Andere Beobachter sehen den Fall kritischer. Auch wenn Casseri vermutlich ein wahnsinniger Einzeltäter war, sei sein Denken dennoch in einem spezifischen Klima gewachsen, warnt etwa der linke Autor Adriano Sofri. Kardinal Gianfranco Ravasi, Präsident des vatikanischen Kulturrates, kritisiert prompt die „Ausländer raus“-Parolen der populistischen Lega Nord. „Italien hat zwei Gesichter: ein religiöses, vorwiegend christliches und dann das andere“, sagt der Kardinal.

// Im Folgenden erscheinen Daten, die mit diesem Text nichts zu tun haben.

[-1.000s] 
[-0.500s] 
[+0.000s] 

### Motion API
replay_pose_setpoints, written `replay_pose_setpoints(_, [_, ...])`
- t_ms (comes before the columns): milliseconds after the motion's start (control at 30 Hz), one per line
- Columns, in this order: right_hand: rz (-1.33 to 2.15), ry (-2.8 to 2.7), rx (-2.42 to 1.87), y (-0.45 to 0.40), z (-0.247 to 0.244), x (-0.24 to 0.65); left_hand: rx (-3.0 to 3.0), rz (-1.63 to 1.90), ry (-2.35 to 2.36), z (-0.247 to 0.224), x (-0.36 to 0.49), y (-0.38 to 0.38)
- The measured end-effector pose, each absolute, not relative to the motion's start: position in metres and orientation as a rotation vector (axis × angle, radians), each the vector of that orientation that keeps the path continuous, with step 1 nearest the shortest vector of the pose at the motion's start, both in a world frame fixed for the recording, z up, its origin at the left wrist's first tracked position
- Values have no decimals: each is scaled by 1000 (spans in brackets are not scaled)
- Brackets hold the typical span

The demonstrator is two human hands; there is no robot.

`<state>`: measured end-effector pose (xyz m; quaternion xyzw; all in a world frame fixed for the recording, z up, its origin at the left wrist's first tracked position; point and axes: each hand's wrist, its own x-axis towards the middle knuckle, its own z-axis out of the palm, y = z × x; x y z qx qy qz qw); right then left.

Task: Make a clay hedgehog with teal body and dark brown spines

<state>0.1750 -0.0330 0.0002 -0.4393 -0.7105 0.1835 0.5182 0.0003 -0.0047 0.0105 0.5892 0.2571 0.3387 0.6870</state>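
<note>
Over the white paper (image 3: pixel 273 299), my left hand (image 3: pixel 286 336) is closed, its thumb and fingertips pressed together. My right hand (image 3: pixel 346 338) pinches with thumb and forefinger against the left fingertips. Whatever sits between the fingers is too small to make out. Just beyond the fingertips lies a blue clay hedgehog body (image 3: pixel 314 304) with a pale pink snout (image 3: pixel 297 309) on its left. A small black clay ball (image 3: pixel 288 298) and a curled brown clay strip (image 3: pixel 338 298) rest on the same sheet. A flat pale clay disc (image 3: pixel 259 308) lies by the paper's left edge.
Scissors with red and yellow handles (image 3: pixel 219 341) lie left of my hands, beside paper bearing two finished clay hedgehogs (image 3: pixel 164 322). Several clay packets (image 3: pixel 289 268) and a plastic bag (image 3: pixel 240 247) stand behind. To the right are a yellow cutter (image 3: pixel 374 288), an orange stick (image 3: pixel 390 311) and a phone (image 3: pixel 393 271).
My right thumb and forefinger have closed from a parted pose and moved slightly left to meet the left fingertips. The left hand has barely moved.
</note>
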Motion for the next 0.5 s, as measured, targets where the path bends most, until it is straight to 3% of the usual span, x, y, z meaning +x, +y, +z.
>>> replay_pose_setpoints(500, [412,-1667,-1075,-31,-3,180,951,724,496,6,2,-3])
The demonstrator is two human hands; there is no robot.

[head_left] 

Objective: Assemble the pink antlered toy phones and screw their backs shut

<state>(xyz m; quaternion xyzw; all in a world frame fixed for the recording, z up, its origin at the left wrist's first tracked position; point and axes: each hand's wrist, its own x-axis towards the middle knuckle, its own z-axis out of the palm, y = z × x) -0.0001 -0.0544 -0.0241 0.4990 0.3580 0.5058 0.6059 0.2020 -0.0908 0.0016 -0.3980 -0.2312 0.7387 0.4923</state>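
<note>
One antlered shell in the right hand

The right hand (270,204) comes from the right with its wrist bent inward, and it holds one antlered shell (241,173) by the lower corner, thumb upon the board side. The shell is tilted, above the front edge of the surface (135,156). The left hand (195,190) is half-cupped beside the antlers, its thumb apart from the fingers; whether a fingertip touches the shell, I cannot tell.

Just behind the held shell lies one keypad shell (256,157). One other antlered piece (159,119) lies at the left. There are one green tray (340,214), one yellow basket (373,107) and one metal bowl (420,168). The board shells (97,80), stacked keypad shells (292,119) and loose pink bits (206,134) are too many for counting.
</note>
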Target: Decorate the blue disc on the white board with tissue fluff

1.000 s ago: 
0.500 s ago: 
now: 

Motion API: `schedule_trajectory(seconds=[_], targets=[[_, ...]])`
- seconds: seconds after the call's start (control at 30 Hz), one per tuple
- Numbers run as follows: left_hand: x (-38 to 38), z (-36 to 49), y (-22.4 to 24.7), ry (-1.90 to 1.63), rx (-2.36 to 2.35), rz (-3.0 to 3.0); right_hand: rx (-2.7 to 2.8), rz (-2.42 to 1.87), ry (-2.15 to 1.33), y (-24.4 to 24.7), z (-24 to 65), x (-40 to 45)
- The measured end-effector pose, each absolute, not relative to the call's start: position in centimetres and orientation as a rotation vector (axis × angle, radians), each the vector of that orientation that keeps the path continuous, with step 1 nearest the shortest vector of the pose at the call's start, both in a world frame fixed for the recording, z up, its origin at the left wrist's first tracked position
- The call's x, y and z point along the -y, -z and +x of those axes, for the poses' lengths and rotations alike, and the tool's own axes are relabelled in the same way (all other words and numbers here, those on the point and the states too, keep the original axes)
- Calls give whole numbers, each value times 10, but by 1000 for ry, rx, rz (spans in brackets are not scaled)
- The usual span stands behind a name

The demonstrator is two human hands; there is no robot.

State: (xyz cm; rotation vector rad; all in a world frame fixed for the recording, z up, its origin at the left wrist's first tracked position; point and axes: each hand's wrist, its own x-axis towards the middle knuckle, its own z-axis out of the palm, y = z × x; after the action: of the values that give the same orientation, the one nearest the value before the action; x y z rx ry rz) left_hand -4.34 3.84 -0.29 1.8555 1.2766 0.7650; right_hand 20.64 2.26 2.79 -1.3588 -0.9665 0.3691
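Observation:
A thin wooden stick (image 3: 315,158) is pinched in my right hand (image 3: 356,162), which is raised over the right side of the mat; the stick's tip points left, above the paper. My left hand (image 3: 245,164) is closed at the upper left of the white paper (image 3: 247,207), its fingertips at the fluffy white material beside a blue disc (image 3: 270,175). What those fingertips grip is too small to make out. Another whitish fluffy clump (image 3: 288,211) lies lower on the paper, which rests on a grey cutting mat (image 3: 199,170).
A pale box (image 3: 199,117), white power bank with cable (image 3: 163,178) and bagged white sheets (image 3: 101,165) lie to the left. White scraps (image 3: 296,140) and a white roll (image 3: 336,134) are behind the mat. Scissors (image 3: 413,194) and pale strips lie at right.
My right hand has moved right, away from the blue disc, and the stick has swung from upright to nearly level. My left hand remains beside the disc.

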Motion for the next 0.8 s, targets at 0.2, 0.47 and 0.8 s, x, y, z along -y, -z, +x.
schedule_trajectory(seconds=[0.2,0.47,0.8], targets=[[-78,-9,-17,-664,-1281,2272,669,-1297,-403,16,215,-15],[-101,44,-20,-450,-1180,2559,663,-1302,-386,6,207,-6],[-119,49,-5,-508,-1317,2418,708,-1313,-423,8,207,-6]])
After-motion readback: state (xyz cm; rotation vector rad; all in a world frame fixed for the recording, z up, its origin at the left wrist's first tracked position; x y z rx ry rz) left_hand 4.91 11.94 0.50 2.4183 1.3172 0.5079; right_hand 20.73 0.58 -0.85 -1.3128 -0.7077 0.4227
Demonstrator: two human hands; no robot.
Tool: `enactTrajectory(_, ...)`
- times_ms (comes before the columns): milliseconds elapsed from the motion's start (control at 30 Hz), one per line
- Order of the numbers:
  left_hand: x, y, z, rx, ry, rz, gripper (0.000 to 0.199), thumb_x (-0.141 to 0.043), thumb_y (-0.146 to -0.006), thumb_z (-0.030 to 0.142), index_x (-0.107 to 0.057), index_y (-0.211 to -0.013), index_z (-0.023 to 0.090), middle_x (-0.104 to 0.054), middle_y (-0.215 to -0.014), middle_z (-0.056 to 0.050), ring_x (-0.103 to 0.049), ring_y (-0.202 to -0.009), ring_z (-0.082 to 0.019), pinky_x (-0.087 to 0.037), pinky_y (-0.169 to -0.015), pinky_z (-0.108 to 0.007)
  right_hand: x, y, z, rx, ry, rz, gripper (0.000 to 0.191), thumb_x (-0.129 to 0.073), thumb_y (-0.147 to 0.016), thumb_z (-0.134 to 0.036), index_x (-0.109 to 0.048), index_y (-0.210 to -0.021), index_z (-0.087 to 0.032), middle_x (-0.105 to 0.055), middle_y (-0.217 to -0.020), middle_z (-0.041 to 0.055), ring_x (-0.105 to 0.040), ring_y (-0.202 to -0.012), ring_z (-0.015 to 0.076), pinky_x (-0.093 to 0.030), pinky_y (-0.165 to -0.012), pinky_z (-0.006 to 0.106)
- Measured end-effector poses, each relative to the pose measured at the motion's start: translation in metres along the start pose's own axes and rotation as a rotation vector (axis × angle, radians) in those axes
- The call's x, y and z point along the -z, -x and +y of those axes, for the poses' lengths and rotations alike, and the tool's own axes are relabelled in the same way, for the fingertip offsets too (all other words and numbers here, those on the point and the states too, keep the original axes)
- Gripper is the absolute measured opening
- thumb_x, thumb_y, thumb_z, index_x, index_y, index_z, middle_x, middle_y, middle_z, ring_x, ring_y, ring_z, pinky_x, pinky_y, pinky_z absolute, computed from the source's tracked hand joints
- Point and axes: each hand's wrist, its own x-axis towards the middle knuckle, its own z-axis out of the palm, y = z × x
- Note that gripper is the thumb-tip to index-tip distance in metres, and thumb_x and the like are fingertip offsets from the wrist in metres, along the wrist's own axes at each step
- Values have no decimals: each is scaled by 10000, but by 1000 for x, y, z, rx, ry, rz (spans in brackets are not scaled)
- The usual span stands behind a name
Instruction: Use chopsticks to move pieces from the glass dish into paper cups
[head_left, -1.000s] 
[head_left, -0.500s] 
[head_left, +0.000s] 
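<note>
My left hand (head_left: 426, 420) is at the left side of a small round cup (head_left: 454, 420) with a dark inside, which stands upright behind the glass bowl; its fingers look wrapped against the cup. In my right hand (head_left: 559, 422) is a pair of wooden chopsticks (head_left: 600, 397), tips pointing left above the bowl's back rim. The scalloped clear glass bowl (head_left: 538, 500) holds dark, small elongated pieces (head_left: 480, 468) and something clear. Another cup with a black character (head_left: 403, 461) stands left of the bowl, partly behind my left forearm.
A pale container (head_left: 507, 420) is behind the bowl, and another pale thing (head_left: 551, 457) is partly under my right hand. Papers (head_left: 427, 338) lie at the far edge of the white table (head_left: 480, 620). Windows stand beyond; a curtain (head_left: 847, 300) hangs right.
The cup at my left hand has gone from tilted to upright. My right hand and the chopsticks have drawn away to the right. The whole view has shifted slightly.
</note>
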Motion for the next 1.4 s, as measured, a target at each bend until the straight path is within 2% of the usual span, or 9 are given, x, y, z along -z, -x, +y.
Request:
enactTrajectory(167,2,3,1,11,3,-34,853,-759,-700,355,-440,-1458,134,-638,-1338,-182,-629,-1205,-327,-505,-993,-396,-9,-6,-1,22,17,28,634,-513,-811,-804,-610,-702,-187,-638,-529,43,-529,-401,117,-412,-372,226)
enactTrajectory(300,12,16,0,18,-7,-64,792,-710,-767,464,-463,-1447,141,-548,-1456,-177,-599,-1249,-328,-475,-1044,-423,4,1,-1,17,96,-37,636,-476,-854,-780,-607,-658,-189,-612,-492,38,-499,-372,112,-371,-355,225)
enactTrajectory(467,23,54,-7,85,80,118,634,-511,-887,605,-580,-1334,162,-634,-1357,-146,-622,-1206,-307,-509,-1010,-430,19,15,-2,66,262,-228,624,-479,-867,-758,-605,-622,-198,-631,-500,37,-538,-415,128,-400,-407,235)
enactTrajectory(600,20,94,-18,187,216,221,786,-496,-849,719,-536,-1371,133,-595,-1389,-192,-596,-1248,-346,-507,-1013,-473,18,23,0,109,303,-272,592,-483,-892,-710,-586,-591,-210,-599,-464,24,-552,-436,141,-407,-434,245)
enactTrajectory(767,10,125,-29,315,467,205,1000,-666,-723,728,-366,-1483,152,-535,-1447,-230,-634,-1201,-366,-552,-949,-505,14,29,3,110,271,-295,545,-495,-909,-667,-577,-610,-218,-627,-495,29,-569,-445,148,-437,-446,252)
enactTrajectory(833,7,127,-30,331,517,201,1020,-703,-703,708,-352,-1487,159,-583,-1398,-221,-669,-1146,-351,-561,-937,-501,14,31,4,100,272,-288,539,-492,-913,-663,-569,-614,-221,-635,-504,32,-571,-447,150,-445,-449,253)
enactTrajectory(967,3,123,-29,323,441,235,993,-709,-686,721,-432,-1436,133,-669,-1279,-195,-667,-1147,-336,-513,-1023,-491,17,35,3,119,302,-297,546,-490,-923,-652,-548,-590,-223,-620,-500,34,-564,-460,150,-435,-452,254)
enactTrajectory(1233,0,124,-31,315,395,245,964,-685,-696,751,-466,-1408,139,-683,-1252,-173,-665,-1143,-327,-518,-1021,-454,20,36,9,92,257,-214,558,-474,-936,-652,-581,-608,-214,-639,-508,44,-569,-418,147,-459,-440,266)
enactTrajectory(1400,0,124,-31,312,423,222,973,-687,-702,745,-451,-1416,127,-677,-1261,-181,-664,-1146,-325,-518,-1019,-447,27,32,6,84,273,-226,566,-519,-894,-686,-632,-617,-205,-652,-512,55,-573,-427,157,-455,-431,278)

Rechtspolitiker ärgern sich hingegen über die politische Interpretation. „Den Mörder von Florenz der extremen Rechten zuzuschreiben, bedeutet, eine Tat fälschlich politisch zu interpretieren, die nur mit Geistesgestörtheit erklärt werden kann“, sagt Adriano Tilgher von der Toskana-Fraktion der Rechtsaußen-Partei La Destra.

Italien geriet in den vergangenen Jahren mehrfach wegen der Behandlung von nichteuropäischen Ausländern und Minderheiten in die Kritik. 2010 war es der UN-Menschenrechtsrat in Genf, der Rom wegen Gewaltakten gegen Einwanderer und Minderheiten wie Roma und Sinti rügte. Ein anderes Mal hagelte es aus Brüssel Ermahnungen wegen der Flüchtlingspolitik der ausländerfeindlichen Lega Nord.

Es sei dieses Klima, das vor allem in Zeiten wirtschaftlicher Härte Ungeheuer erzeugen könne, warnt die Turiner Zeitung „La Stampa“. Ähnliche Gewalttaten „im Namen eines obskuren „Wir““ gegen nicht weiter definierte Andere, Schwächere, seien zu befürchten.